PROMPT: Copy the data below. Keep every line exactly as it is.

»»

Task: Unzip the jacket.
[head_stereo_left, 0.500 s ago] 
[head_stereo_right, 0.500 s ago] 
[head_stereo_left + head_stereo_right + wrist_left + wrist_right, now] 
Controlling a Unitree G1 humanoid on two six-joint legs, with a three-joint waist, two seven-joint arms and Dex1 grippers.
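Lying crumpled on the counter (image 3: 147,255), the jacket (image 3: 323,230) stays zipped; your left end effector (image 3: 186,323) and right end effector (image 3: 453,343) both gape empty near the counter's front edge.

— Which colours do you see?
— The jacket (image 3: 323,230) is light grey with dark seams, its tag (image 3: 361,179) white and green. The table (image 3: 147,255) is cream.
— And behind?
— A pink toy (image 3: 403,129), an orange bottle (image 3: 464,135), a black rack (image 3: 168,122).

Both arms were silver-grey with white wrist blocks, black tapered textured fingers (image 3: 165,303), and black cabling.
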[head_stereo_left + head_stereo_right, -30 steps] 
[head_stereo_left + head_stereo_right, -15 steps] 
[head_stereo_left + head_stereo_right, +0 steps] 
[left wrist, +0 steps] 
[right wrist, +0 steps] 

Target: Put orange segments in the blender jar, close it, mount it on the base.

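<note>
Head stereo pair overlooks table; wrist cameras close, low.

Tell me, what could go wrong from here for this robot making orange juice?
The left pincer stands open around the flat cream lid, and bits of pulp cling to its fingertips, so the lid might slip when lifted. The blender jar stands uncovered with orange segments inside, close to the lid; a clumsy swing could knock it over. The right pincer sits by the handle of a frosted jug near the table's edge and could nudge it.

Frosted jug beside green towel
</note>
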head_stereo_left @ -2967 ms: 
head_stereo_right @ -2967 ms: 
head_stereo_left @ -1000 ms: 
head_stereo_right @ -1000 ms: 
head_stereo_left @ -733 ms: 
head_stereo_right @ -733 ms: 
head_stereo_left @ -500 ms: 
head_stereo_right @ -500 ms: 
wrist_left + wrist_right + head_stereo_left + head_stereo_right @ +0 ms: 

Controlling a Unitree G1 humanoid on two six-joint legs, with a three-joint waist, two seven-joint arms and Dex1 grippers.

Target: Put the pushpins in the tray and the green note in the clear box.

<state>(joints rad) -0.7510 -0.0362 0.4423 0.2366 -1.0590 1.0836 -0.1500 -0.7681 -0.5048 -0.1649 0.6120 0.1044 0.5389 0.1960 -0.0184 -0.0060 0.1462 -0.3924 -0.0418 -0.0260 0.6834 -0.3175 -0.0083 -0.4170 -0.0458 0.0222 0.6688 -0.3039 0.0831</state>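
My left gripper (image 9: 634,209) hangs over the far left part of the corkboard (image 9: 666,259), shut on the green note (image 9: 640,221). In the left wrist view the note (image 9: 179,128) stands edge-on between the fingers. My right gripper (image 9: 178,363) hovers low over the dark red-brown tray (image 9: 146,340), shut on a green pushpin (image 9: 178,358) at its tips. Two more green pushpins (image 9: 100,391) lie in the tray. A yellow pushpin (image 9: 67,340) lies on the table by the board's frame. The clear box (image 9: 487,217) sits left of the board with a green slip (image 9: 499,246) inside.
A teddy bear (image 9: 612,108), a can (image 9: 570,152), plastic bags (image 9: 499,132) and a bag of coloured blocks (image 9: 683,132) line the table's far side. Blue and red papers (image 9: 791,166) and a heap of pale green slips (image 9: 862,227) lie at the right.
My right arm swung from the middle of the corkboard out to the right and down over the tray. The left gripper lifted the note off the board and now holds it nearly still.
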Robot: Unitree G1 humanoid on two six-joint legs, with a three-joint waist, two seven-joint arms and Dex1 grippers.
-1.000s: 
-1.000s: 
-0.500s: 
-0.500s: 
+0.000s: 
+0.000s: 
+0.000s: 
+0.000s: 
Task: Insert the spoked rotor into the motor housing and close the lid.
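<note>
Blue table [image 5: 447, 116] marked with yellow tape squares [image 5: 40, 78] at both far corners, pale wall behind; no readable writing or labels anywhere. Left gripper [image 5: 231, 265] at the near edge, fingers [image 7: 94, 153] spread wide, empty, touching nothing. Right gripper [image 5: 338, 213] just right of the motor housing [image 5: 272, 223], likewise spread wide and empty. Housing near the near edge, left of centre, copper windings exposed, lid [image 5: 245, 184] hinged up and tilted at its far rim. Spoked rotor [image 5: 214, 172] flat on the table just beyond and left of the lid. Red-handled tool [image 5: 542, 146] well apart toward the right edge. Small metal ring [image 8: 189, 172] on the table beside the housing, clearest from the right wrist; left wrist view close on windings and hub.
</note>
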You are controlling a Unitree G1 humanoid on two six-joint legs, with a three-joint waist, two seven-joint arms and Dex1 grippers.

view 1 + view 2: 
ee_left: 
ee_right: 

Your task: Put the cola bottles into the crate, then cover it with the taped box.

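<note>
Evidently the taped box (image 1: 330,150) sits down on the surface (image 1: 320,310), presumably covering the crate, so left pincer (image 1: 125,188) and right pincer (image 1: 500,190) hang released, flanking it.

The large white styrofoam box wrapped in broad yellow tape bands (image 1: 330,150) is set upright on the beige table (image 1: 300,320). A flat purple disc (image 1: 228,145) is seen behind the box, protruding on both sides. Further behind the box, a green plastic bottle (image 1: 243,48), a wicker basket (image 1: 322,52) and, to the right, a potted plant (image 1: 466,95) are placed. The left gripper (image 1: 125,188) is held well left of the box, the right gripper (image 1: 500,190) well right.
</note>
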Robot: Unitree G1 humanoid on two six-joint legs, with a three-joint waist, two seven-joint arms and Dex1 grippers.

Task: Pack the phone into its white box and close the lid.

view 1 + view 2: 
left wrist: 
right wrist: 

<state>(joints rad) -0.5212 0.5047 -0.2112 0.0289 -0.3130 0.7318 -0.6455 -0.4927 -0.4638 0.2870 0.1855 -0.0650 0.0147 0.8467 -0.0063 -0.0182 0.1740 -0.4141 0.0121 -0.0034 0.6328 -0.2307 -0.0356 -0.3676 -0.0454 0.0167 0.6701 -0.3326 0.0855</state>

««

FINAL ANSWER:
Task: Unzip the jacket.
[head_stereo_left, 0.500 s ago] 
[head_stereo_right, 0.500 s ago] 
[head_stereo_left + head_stereo_right + wrist_left + wrist_right, now] 
Controlling a Unitree G1 humanoid on two six-joint legs, with a three-joint waist, two seven-joint arms and Dex1 grippers.
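Lying crumpled on the counter (image 3: 147,255), the jacket (image 3: 323,230) stays zipped; your left end effector (image 3: 186,323) and right end effector (image 3: 453,343) both gape empty near the counter's front edge.

— Which colours do you see?
— The jacket (image 3: 323,230) is light grey with dark seams, its tag (image 3: 361,179) white and green. The table (image 3: 147,255) is cream.
— And behind?
— A pink toy (image 3: 403,129), an orange bottle (image 3: 464,135), a black rack (image 3: 168,122).

Both arms were silver-grey with white wrist blocks, black tapered textured fingers (image 3: 165,303), and black cabling.
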[head_stereo_left + head_stereo_right, -30 steps] 
[head_stereo_left + head_stereo_right, -15 steps] 
[head_stereo_left + head_stereo_right, +0 steps] 
[left wrist, +0 steps] 
[right wrist, +0 steps] 

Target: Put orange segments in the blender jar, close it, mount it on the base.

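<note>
Head stereo pair overlooks table; wrist cameras close, low.

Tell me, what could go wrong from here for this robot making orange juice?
The left pincer stands open around the flat cream lid, and bits of pulp cling to its fingertips, so the lid might slip when lifted. The blender jar stands uncovered with orange segments inside, close to the lid; a clumsy swing could knock it over. The right pincer sits by the handle of a frosted jug near the table's edge and could nudge it.

Frosted jug beside green towel
</note>
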head_stereo_left @ -2967 ms: 
head_stereo_right @ -2967 ms: 
head_stereo_left @ -1000 ms: 
head_stereo_right @ -1000 ms: 
head_stereo_left @ -733 ms: 
head_stereo_right @ -733 ms: 
head_stereo_left @ -500 ms: 
head_stereo_right @ -500 ms: 
wrist_left + wrist_right + head_stereo_left + head_stereo_right @ +0 ms: 

Controlling a Unitree G1 humanoid on two six-joint legs, with a three-joint waist, two seven-joint arms and Dex1 grippers.

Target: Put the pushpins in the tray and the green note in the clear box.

<state>(joints rad) -0.7510 -0.0362 0.4423 0.2366 -1.0590 1.0836 -0.1500 -0.7681 -0.5048 -0.1649 0.6120 0.1044 0.5389 0.1960 -0.0184 -0.0060 0.1462 -0.3924 -0.0418 -0.0260 0.6834 -0.3175 -0.0083 -0.4170 -0.0458 0.0222 0.6688 -0.3039 0.0831</state>
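My left gripper (image 9: 634,209) hangs over the far left part of the corkboard (image 9: 666,259), shut on the green note (image 9: 640,221). In the left wrist view the note (image 9: 179,128) stands edge-on between the fingers. My right gripper (image 9: 178,363) hovers low over the dark red-brown tray (image 9: 146,340), shut on a green pushpin (image 9: 178,358) at its tips. Two more green pushpins (image 9: 100,391) lie in the tray. A yellow pushpin (image 9: 67,340) lies on the table by the board's frame. The clear box (image 9: 487,217) sits left of the board with a green slip (image 9: 499,246) inside.
A teddy bear (image 9: 612,108), a can (image 9: 570,152), plastic bags (image 9: 499,132) and a bag of coloured blocks (image 9: 683,132) line the table's far side. Blue and red papers (image 9: 791,166) and a heap of pale green slips (image 9: 862,227) lie at the right.
My right arm swung from the middle of the corkboard out to the right and down over the tray. The left gripper lifted the note off the board and now holds it nearly still.
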Robot: Unitree G1 humanoid on two six-joint legs, with a three-joint waist, two seven-joint arms and Dex1 grippers.
-1.000s: 
-1.000s: 
-0.500s: 
-0.500s: 
+0.000s: 
+0.000s: 
+0.000s: 
+0.000s: 
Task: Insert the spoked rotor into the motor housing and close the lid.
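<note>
Blue table [image 5: 447, 116] marked with yellow tape squares [image 5: 40, 78] at both far corners, pale wall behind; no readable writing or labels anywhere. Left gripper [image 5: 231, 265] at the near edge, fingers [image 7: 94, 153] spread wide, empty, touching nothing. Right gripper [image 5: 338, 213] just right of the motor housing [image 5: 272, 223], likewise spread wide and empty. Housing near the near edge, left of centre, copper windings exposed, lid [image 5: 245, 184] hinged up and tilted at its far rim. Spoked rotor [image 5: 214, 172] flat on the table just beyond and left of the lid. Red-handled tool [image 5: 542, 146] well apart toward the right edge. Small metal ring [image 8: 189, 172] on the table beside the housing, clearest from the right wrist; left wrist view close on windings and hub.
</note>
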You are controlling a Unitree G1 humanoid on two six-joint legs, with a three-joint waist, two seven-joint arms and Dex1 grippers.

view 1 + view 2: 
ee_left: 
ee_right: 

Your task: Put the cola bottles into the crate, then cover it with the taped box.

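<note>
Evidently the taped box (image 1: 330,150) sits down on the surface (image 1: 320,310), presumably covering the crate, so left pincer (image 1: 125,188) and right pincer (image 1: 500,190) hang released, flanking it.

The large white styrofoam box wrapped in broad yellow tape bands (image 1: 330,150) is set upright on the beige table (image 1: 300,320). A flat purple disc (image 1: 228,145) is seen behind the box, protruding on both sides. Further behind the box, a green plastic bottle (image 1: 243,48), a wicker basket (image 1: 322,52) and, to the right, a potted plant (image 1: 466,95) are placed. The left gripper (image 1: 125,188) is held well left of the box, the right gripper (image 1: 500,190) well right.
</note>
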Robot: Unitree G1 humanoid on two six-joint legs, with a three-joint waist, two seven-joint arms and Dex1 grippers.

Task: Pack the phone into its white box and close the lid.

view 1 + view 2: 
left wrist: 
right wrist: 

<state>(joints rad) -0.5212 0.5047 -0.2112 0.0289 -0.3130 0.7318 -0.6455 -0.4927 -0.4638 0.2870 0.1855 -0.0650 0.0147 0.8467 -0.0063 -0.0182 0.1740 -0.4141 0.0121 -0.0034 0.6328 -0.2307 -0.0356 -0.3676 -0.0454 0.0167 0.6701 -0.3326 0.0855</state>

There is nothing further to the answer.